Dabei geht es auch um persönliche Animositäten, im Kern aber um einen Richtungsstreit. Peters, der in der praktischen Gewerkschaftsarbeit sehr wohl zu unkonventionellen Lösungen und zur Kooperation mit den Arbeitgebern in der Lage ist, steht für die Traditionskompanie der Arbeiterbewegung. Seine markigen Parolen kommen bei vielen Mitgliedern in den Betrieben gut an, führen außerhalb der Gewerkschaft dagegen oft zu Entsetzen.

Bedrohter Flächentarif

Zwickel, der im Oktober aus Altersgründen den Vorsitz abgibt, sucht dagegen einen Nachfolger, der Modernität verkörpert. In der Tat kann die Gewerkschaft den Strukturwandel in Wirtschaft und Gesellschaft nicht aufhalten; sie muss versuchen, an seiner Gestaltung mitzuwirken. Mit den Antworten von gestern ist die Zukunft nicht zu gewinnen. Nötig ist - und dies nicht nur für die IG Metall - ein Spagat. Einerseits müssen Gewerkschaften wie bislang als Tarifmaschinen funktionieren, andererseits dürfen sie der Volkswirtschaft die Zukunftsfähigkeit nicht verbauen.
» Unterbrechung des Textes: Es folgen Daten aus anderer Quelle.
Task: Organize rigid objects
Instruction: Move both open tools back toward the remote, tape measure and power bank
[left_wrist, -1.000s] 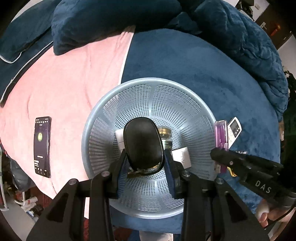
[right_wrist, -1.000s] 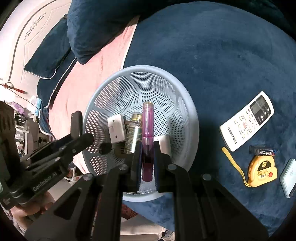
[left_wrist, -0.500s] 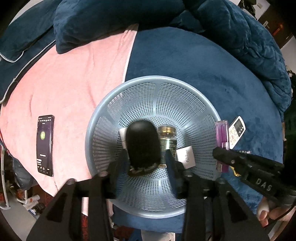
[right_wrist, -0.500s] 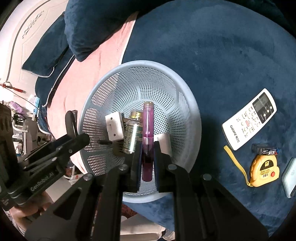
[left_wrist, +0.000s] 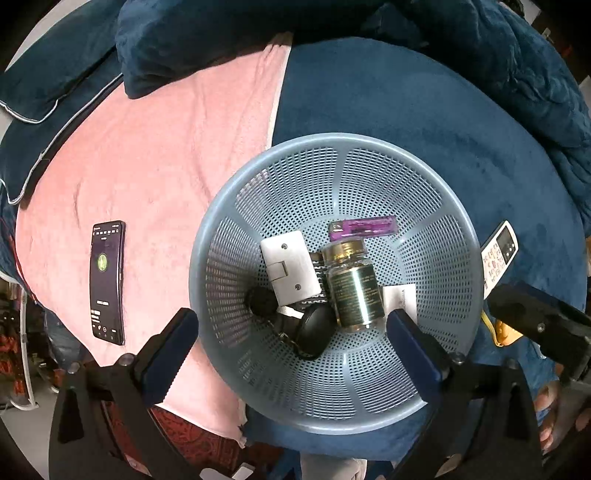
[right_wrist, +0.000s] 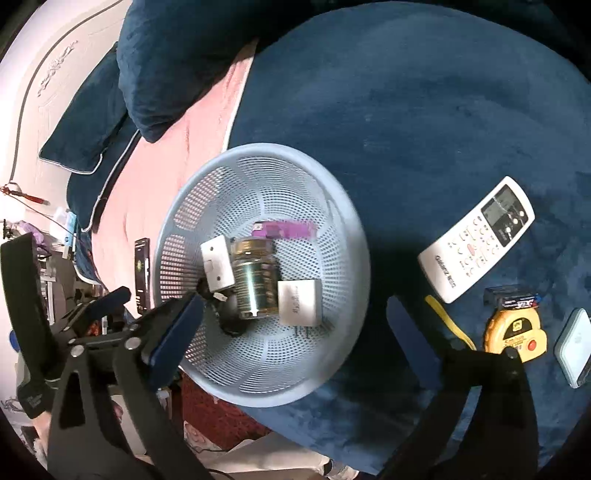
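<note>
Purple tube (left_wrist: 362, 226) in basket (left_wrist: 258, 177), beyond both empty, wide-spread grippers (left_wrist: 291, 343) (right_wrist: 291, 328)

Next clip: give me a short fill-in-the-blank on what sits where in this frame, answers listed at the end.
1. The purple lighter lies inside the light blue ____.
2. The left hand-held gripper has its jaws ____, with nothing between them.
3. The white remote control rests on the ____ blanket, outside the basket.
4. The yellow tape measure lies near the remote, with the right hand-held gripper ____ and empty.

Missing words: basket; open; dark blue; open
</note>
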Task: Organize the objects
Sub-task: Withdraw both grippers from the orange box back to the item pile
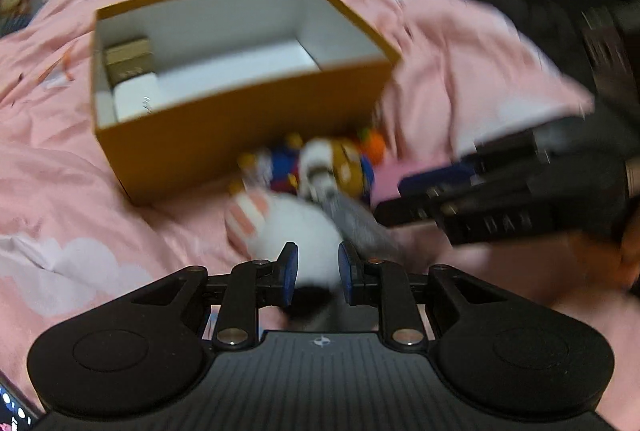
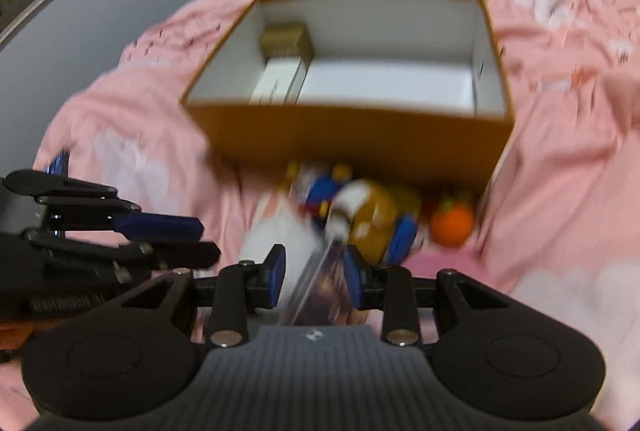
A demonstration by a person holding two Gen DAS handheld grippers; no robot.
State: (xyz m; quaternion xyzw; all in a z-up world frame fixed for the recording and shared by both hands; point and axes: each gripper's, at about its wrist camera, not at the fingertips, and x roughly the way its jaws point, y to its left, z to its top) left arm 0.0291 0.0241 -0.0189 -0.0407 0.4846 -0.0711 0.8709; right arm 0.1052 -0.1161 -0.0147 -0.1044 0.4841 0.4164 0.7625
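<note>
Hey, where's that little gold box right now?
The little gold box sits inside the open cardboard box on the pink bedspread, in its far left corner in both wrist views, behind a white box.

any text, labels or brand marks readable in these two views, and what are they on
Nothing can be read as words; both views are motion-blurred.
Small white emblem on each hand-held gripper's body: a logo shape only, no letters legible.
Dark marks on the white carton inside the orange box: too blurred to read.
Gold carton behind it: print too blurred.
Card between the right pads: picture only, unreadable.
</note>
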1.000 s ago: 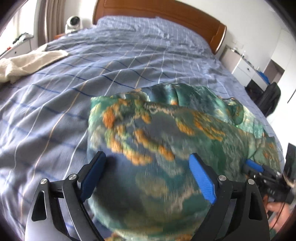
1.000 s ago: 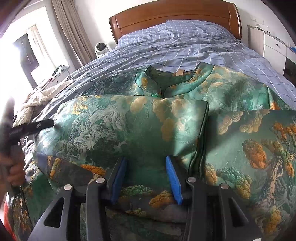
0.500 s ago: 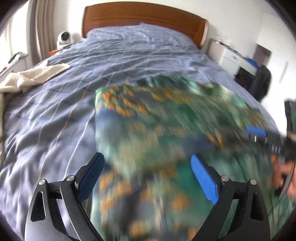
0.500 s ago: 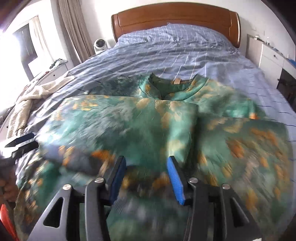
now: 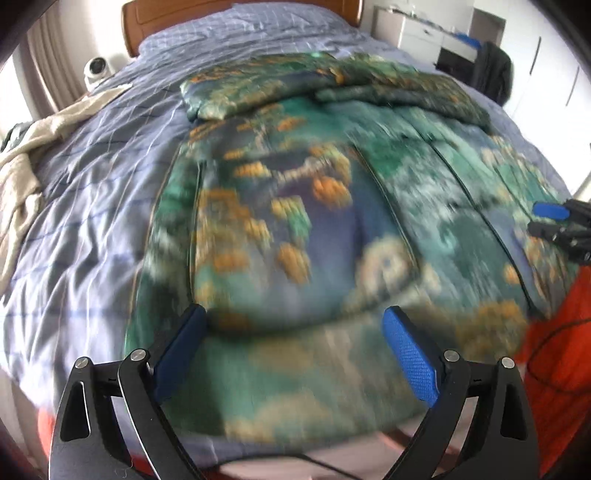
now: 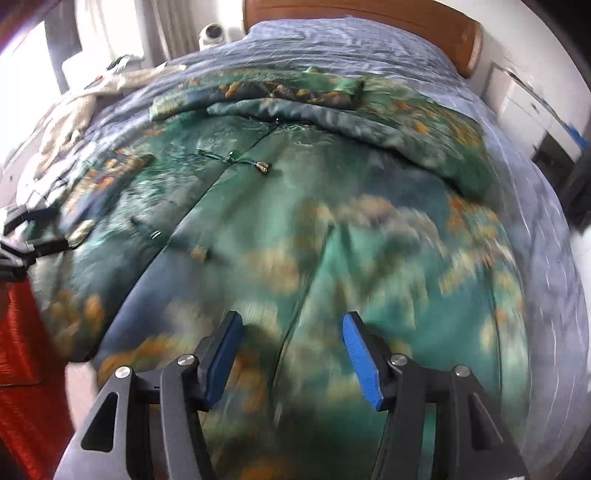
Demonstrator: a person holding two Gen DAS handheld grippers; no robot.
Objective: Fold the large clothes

Das hat Konsequenzen für die praktische Gewerkschaftsarbeit. Der Flächentarif mit seinen einheitlichen Regelungen für ganze Branchen wird durch die zunehmende Differenzierung in Frage gestellt. Mit ihrer sturen Politik hat die IG Metall diese Entwicklung in letzter Zeit noch befördert, denn als Ergebnis des Streiks in Ostdeutschland gibt es dort nun mehr Firmentarifverträge als zuvor. Der Zentralismus der IG Metall war lange Zeit von Vorteil, heute ist er von Nachteil. Wenn die Gewerkschaft auf die neuen Herausforderungen weiterhin keine angemessene Antwort findet, droht ihr die Marginalisierung. Schwache und verletzbare Gewerkschaften sind unberechenbar. Insofern ist über die IG Metall hinaus wichtig, dass diese große Gewerkschaft ihren Richtungsstreit beilegt und sich mit einem Modernisierer an der Spitze an der Gestaltung des Strukturwandels beteiligt.